How to use parsec to get sub-strings of specific pattern in a string

Question

I'm a newbie to Haskell, and now I'm learning to use parsec. I get stuck in one problem, that is, I want to get all the sub-strings which satisfies some specific pattern in a string. For example, from the following string,

"I want to choose F12 or F 12 from F1(a), F2a, F5-A, F34-5 and so on, but F alone should not be chosen, that is, choose those which start with F followed by a digit (before the digit there could be zero or more than one space) and then by any character from ['a'..'z'] ++ ['A'..'Z'] ++ ['0'..'9'] ++ ['(',')',"-"]."

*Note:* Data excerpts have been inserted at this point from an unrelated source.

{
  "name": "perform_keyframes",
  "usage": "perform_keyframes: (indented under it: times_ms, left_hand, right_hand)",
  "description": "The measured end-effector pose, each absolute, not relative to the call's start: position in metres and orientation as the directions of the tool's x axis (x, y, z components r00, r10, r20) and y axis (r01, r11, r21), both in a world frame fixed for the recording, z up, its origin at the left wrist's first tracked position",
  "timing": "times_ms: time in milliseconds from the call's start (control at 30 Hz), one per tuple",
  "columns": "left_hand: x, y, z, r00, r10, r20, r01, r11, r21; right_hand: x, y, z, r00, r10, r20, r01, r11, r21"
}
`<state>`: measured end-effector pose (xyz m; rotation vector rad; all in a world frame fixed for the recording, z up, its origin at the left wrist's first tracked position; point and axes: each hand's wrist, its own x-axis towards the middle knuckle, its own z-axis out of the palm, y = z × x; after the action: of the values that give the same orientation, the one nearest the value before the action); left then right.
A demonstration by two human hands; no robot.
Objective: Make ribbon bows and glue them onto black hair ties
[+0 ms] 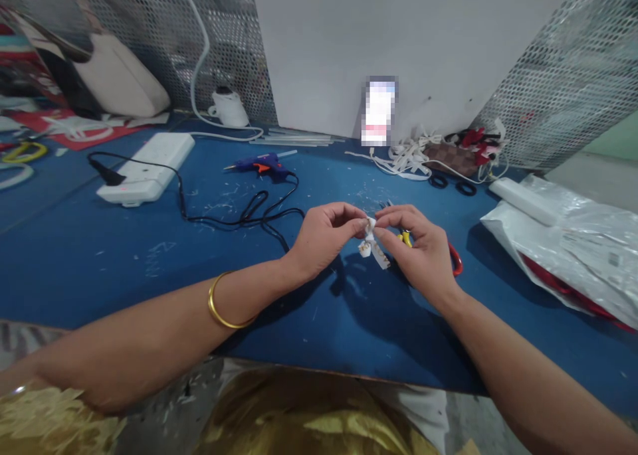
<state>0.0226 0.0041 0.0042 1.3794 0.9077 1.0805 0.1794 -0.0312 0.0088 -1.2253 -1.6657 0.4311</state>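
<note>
Between my two hands, above the blue table (294, 335), is a small white ribbon bow (369, 246) with gold-brown marks along its tails. My left hand (331, 236), with a gold bangle on its forearm, pinches the bow's upper left side between thumb and index finger. From the right, my right hand (416, 246) pinches the same bow with thumb and fingertips. Its two tails hang down below the fingers. Behind my right hand, partly hidden, lies a tool with a red handle (456, 260) and a yellow part (406, 238).
A blue glue gun (262, 165) with a black cord lies beyond my left hand, near a white power strip (149, 169). A phone (379, 109) leans on the grey board. Glue sticks (299, 139), white ribbon (411, 159) and a plastic bag (573, 242) surround the work spot.
</note>
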Motion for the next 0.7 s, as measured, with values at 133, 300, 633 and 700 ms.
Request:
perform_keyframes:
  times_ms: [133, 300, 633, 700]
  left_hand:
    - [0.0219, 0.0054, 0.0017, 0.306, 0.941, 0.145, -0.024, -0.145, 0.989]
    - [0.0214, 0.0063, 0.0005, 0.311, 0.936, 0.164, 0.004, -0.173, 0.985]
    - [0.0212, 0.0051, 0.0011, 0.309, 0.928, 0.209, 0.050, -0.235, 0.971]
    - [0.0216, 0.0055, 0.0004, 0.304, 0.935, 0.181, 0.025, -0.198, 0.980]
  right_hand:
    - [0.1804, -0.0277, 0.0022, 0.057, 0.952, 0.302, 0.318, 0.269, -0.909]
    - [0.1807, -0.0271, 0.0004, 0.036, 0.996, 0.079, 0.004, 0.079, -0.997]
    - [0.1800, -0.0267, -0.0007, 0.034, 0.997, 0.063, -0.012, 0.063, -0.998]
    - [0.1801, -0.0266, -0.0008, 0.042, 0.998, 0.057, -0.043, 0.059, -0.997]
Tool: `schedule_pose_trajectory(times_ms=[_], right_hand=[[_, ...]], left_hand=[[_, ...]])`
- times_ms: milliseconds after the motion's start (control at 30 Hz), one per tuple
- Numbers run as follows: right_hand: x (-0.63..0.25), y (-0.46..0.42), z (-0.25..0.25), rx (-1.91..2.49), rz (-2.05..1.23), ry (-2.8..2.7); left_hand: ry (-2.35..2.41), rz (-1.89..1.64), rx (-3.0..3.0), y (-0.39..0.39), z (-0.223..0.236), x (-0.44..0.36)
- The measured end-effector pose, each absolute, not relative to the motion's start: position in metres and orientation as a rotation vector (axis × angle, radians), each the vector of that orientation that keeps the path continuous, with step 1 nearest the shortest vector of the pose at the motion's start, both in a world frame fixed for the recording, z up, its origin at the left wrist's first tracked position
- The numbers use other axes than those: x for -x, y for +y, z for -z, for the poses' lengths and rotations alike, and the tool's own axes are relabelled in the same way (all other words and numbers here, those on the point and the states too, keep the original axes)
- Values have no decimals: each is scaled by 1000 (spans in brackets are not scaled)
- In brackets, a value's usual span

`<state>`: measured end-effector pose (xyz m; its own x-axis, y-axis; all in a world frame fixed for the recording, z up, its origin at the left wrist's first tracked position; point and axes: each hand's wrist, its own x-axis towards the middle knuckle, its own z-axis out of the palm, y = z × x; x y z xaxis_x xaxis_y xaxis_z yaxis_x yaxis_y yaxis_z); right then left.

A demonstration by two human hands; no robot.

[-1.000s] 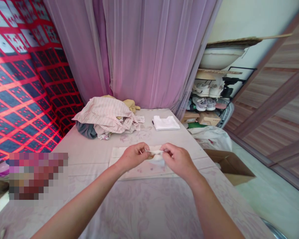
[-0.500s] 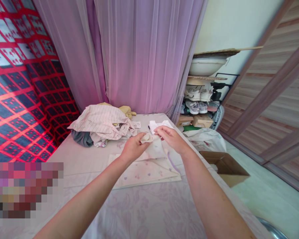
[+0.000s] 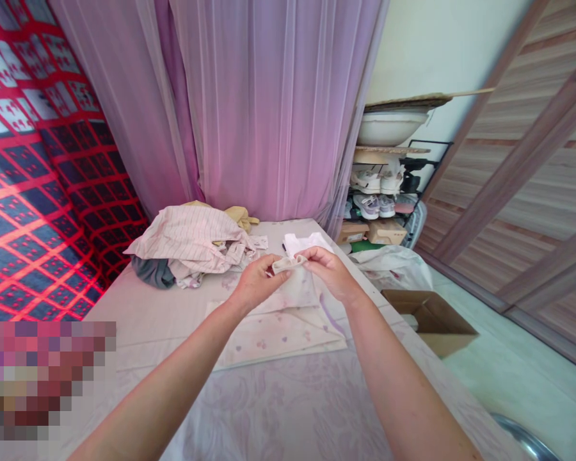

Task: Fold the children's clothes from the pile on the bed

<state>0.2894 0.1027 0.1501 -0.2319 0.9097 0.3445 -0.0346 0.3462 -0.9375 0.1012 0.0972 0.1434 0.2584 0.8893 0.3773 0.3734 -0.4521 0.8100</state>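
My left hand (image 3: 260,280) pinches one side of a small off-white cloth garment (image 3: 295,288) with a gathered upper edge. The other side of that edge is between the thumb and fingers of my right hand (image 3: 327,269). Its lower part hangs over a cream cloth with small heart prints (image 3: 269,336), which lies flat on the bed. Just beyond my right hand is a folded white garment (image 3: 307,241). Exactly what kind of garment I hold cannot be made out.
A heap of clothes (image 3: 192,237) lies at the back left of the bed (image 3: 288,410). Purple curtains (image 3: 269,115) hang behind it. To the right stand a shoe rack (image 3: 384,173) and an open cardboard box (image 3: 427,320) on the floor.
My right hand has come to grip the gathered edge beside my left hand. The edge, bunched up before, is now stretched between both hands. The view has shifted slightly.
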Motion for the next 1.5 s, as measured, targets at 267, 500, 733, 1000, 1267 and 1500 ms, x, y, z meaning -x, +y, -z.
schedule_pose_trajectory(times_ms=[267, 500, 733, 1000, 1267, 1500], right_hand=[[-287, 96, -140, 920, -989, -1661], [-287, 86, -143, 801, -1134, -1589], [-286, 78, -152, 1063, -649, -1898], [-294, 92, -141, 897, -1000, -1735], [-334, 98, -52, 1225, -1253, -1926], [-332, 105, -23, 1520, -730, -2022]], left_hand=[[1259, -1199, -1899, 87, -127, -104], [1208, -1181, -1819, 78, -121, -103], [1072, -1190, -1793, 77, -122, -104], [1195, -1056, -1987, 79, -137, -106], [1113, -1255, -1336, 79, -122, -96], [1260, -1305, -815, 80, -81, -63]])
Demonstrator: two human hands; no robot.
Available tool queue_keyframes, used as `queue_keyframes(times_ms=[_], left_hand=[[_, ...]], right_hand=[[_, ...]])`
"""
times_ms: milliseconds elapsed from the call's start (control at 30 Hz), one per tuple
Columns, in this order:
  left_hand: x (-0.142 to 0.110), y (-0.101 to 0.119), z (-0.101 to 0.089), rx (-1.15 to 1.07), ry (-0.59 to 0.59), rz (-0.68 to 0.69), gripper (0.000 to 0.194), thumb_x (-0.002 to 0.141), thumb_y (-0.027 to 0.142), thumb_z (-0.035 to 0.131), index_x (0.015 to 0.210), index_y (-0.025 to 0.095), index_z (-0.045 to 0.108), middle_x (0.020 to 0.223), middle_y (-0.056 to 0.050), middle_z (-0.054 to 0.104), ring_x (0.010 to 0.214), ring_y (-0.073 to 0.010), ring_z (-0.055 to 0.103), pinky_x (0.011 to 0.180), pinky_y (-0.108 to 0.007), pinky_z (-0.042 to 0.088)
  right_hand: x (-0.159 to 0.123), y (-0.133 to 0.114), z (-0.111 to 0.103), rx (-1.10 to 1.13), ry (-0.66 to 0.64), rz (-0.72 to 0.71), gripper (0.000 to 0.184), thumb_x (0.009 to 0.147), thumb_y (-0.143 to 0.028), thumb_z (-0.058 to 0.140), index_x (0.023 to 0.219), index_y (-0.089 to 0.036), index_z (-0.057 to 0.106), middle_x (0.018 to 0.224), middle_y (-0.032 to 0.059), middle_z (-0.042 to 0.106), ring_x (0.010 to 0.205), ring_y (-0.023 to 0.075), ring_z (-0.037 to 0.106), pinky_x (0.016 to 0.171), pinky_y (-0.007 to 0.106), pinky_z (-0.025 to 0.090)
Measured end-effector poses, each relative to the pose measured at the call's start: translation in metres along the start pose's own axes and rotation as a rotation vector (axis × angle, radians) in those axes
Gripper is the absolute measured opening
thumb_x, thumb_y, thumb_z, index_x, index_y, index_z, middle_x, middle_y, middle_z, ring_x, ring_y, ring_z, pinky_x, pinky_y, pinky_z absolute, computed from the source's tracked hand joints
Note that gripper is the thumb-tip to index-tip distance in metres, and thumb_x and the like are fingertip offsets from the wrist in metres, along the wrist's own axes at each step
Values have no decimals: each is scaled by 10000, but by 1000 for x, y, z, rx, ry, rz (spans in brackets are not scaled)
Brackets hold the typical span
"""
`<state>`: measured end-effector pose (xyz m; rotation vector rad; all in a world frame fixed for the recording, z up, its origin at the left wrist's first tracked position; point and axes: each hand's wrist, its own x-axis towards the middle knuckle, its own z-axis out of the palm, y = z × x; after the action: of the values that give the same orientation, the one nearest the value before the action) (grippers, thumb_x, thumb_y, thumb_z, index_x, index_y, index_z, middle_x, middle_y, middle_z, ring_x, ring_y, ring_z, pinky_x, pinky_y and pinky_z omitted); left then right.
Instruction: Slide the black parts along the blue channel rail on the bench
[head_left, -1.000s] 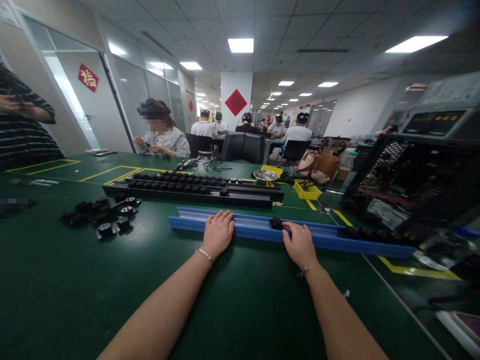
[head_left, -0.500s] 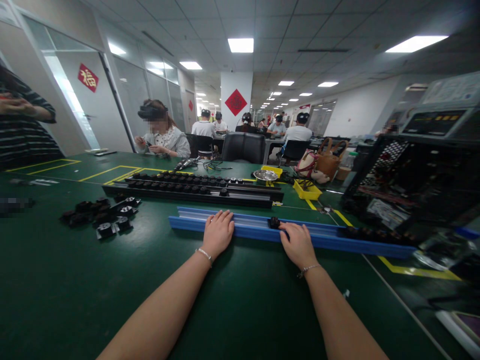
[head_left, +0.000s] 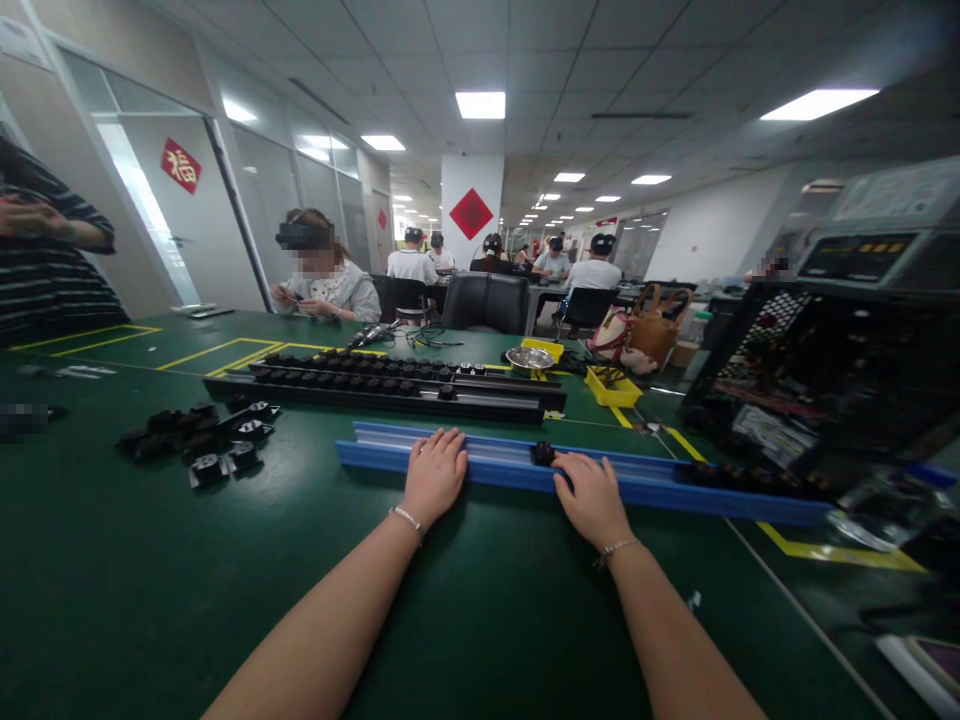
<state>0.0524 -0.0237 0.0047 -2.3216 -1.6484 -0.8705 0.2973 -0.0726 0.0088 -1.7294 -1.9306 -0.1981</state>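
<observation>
A long blue rail (head_left: 510, 473) with an open channel lies across the green table in front of me. My left hand (head_left: 435, 472) lies over its left part, fingers reaching across to the far wall and thumb on the near side. Inside the channel sits a small black socket-like part (head_left: 543, 453). My right hand (head_left: 592, 492) is just right of it, fingers apart over the rail, one fingertip touching the black part. Several more black parts (head_left: 750, 478) are lined up at the rail's right end.
Black rails (head_left: 480, 402) filled with similar parts lie behind. A pile of loose black parts (head_left: 172, 430) is at left. Beyond are a metal dish (head_left: 529, 357) and yellow tray (head_left: 613, 386). An open equipment case (head_left: 810, 370) stands at right. A co-worker (head_left: 322, 275) sits opposite.
The black part and my right hand have shifted very slightly left along the rail. My left hand stays on the rail. The camera view has tilted a little.
</observation>
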Motion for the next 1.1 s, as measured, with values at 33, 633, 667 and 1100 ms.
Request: queue_keyframes(times_ms=[33, 633, 667, 1100], left_hand=[[0, 0, 0, 0, 1, 1, 365, 904, 314, 359, 1185, 263, 587, 1285, -26, 565, 1237, -213, 452, 1030, -416, 322], [0, -1, 2, -2, -1, 5, 378, 911, 322, 337, 1190, 252, 581, 1290, -27, 561, 1238, -216, 448, 1027, -421, 314], [0, -1, 2, -2, 0, 6, 378, 911, 323, 338, 1191, 250, 580, 1290, -26, 561, 1238, -216, 448, 1027, -422, 313], [0, -2, 3, 16, -5, 14, 396, 922, 337, 308, 1211, 249, 564, 1300, -20, 552, 1245, -210, 437, 1027, -430, 309]], right_hand=[[0, 0, 0, 3, -4, -2, 265, 834, -272, 400, 987, -249, 614, 1153, 42, 634, 1138, 229, 498, 1042, 574, 195], [0, -4, -4, 31, -42, 32, 263, 841, -297, 390, 987, -243, 602, 1189, 41, 613, 1189, 240, 455, 1056, 573, 160], [0, -5, -4, 33, -46, 32, 262, 841, -295, 391, 989, -243, 601, 1192, 38, 611, 1193, 240, 451, 1057, 575, 156], [1, -8, -1, 18, -90, 15, 280, 846, -310, 394, 1042, -247, 583, 1236, 30, 587, 1229, 236, 420, 1062, 578, 144]])
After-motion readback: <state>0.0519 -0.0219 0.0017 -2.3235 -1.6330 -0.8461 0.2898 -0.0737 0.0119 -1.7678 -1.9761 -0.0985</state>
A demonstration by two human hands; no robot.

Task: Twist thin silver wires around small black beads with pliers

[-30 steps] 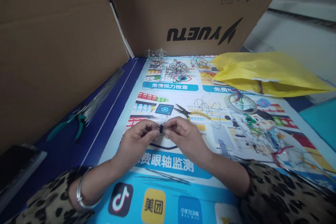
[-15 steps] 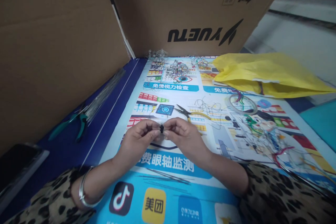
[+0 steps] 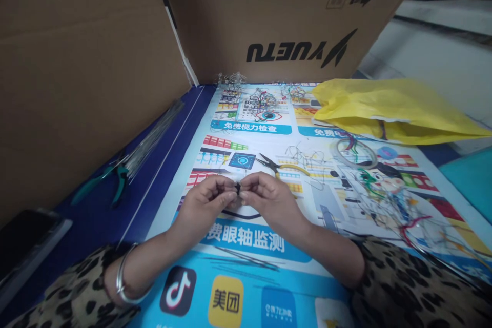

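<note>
My left hand (image 3: 207, 202) and my right hand (image 3: 267, 200) meet fingertip to fingertip over a printed poster (image 3: 246, 246). Both pinch a small black piece (image 3: 237, 189) between thumbs and forefingers. A thin dark wire loop (image 3: 240, 213) hangs from it and curves under my hands onto the poster. What the black piece is cannot be made out. A silver bangle (image 3: 122, 277) sits on my left wrist. Both sleeves have a leopard print.
Yellow-handled pliers (image 3: 282, 165) lie just beyond my hands. Green-handled pliers (image 3: 103, 180) and a bundle of straight wires (image 3: 154, 138) lie at left beside a cardboard wall (image 3: 77, 72). A yellow bag (image 3: 388, 107), a tape roll (image 3: 355, 151) and tangled wires (image 3: 400, 205) are at right.
</note>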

the result should be [F12, F12, F1(a), F2a, F5-A, F34-5], where the space between the F and the digit should be deleted.

With the parsec, I have succeeded in getting one sub-string, such as F12, F2a. The code is as follows:

hao :: Parser Char
hao = oneOf "abcdefghijklmnopqrstuvwxyz1234567890ABCDEFGHIJKLMNOPQRSTUVWXYZ()-"
tuhao :: Parser String
tuhao = do { c <- char 'F'
           ; many space
           ; c1 <- digit
           ; cs <- many hao
           ; return (c:c1:cs)
           }
parse tuhao "" str -- can parse the str and get one sub-string.

However, I am stuck at how to parse the example string above and get all the sub-strings of the specific pattern. I have an idea that if F is found, then begin parsing, else skip parsing or if parsing fails then skip parsing. But I don't know how to implement the plan. I have another idea that uses State to record the remaining string that is not parsed, and use recursion, but still fail to carry it out.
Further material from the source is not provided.